Train

Cette fille dans le train pour Genève, midinette d’un cer­tain âge, les cheveux fins d’une enfant et des lunettes à mon­ture, qui s’assied en face de moi, tire d’un sac à la mode une revue trai­tant de la sur­veil­lance élec­tron­ique. Son pro­fil, l’ha­bille­ment, les manières d’une bour­geoise, rien ne lais­sait présager des préoc­cu­pa­tion intel­lectuelles de cet ordre.
- Intéres­sant?
Aimerais-je lui dire. Mais jamais, sur la dis­tance que par­court le train, elle ne relève les yeux. Puis en vue de Genève, comme elle range enfin la revue dans le sac, elle se tourne vers la fenêtre et se fige. Je ne sais pas m’y pren­dre. Ou plutôt, ne veux pas savoir. Com­plexe fon­da­teur. Ado­les­cent de même. Ce que je voulais, dans l’or­dre des buts intéressés, je ne me don­nais pas les moyens de l’obtenir. Cela me parais­sait vul­gaire. Lorsqu’il s’agis­sait d’un but général, c’é­tait le con­traire, je fai­sais des mir­a­cles.

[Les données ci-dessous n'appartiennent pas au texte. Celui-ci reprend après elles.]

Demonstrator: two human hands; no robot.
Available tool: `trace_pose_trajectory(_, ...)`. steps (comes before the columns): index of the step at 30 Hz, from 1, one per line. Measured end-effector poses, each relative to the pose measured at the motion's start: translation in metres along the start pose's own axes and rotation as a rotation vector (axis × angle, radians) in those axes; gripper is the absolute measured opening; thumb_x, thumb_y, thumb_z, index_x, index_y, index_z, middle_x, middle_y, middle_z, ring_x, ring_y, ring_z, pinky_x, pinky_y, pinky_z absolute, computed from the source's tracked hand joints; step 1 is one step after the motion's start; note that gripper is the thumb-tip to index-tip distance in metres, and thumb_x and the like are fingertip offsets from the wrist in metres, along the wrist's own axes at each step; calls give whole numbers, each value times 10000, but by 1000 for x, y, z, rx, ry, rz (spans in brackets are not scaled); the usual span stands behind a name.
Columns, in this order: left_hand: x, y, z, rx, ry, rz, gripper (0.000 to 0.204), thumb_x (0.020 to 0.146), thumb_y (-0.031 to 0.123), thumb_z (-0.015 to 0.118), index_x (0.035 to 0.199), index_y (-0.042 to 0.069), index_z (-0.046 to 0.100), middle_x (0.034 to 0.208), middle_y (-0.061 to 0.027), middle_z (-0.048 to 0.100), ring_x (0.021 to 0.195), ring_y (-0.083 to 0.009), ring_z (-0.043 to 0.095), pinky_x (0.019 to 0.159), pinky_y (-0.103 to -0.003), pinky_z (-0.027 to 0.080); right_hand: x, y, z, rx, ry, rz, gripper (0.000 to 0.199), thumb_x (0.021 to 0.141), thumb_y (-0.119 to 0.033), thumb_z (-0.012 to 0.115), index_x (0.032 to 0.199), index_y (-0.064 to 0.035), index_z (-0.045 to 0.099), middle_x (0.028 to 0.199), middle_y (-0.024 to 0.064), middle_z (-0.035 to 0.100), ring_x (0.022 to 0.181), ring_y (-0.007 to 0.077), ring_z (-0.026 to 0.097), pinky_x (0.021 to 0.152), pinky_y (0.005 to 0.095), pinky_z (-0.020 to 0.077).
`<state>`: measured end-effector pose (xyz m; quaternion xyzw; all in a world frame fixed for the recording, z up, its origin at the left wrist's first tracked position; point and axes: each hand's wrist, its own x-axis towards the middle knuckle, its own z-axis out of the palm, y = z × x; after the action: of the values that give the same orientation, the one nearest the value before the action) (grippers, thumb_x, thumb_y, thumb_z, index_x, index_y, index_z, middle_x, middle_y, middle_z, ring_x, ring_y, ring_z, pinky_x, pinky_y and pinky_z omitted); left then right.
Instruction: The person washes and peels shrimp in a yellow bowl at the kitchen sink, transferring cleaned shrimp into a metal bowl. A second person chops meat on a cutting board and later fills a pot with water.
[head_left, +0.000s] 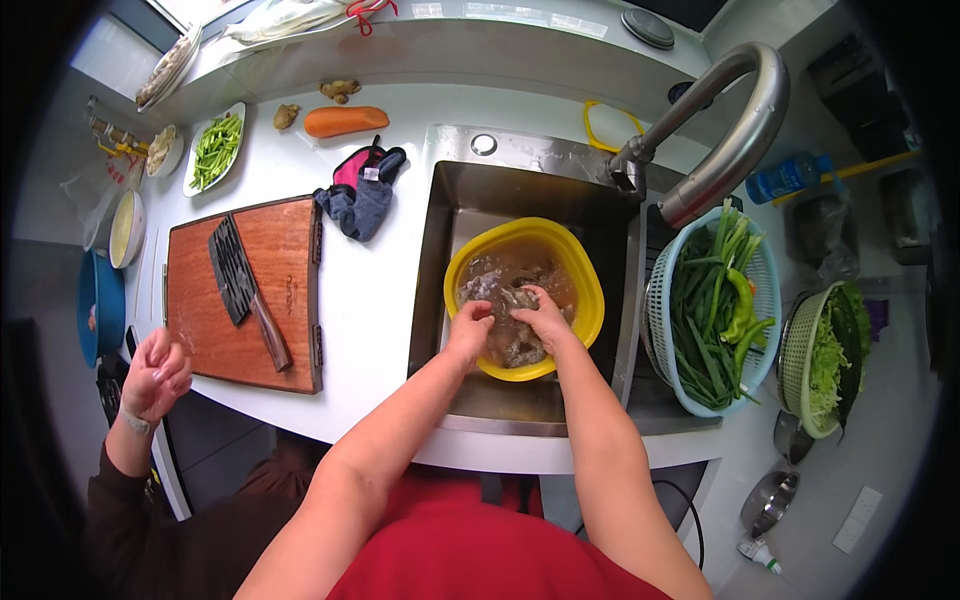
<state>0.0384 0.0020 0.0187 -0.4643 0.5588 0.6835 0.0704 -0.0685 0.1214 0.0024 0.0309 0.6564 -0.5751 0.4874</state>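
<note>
Inside the rounded yellow plastic basin (589, 298) — your left hand (470, 328) and right hand (545, 318), loosely curled among wet greyish pieces (514, 299); grip indeterminable.

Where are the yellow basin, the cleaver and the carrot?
Yellow basin (591, 300): head view, on its right-hand rim.
Cleaver (235, 272): head view, on its dark blade.
Carrot (346, 122): head view, mid-length on its side.

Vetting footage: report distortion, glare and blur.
Head view: the counter bows at its front edge; corners fall black; the window is washed out; glints streak the tap; left hand and right hand look fairly sharp; in the basin, cloudy water veils the contents.
</note>
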Motion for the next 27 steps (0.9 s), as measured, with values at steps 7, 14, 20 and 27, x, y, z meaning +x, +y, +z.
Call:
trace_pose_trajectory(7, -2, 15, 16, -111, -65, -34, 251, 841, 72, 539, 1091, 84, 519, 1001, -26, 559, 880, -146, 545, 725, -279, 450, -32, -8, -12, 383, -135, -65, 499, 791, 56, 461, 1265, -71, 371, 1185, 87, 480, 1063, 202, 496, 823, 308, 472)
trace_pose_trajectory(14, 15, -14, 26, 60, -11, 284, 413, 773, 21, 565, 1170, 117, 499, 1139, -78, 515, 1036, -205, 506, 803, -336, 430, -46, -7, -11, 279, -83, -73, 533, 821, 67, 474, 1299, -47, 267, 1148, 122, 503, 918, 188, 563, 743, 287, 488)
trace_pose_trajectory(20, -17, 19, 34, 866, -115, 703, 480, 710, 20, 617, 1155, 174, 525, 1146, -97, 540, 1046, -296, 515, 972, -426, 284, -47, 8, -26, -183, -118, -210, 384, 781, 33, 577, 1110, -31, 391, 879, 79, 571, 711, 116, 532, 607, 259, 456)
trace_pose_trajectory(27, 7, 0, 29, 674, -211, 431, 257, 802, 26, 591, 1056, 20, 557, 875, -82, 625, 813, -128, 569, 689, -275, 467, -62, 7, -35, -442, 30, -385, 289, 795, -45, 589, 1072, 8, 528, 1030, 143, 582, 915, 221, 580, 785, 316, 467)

Cet approche d’un fou m’a con­duit très loin. Aimer par volon­té. Entre autres. Aujour­d’hui, dans le train, face à cette midinette, je n’é­tais ni motivé ni dému­ni. Et cepen­dant, alors que nous pre­nions pied en gare, je me suis arrangé pour penser, au moment où noyée dans la foule elle dis­parut, que je venais de man­quer une occa­sion unique d’ap­pareiller une rela­tion sur des idées com­munes; pire: que cette fille avait pris place à cet endroit dans le dessin d’obtenir que je lui parle.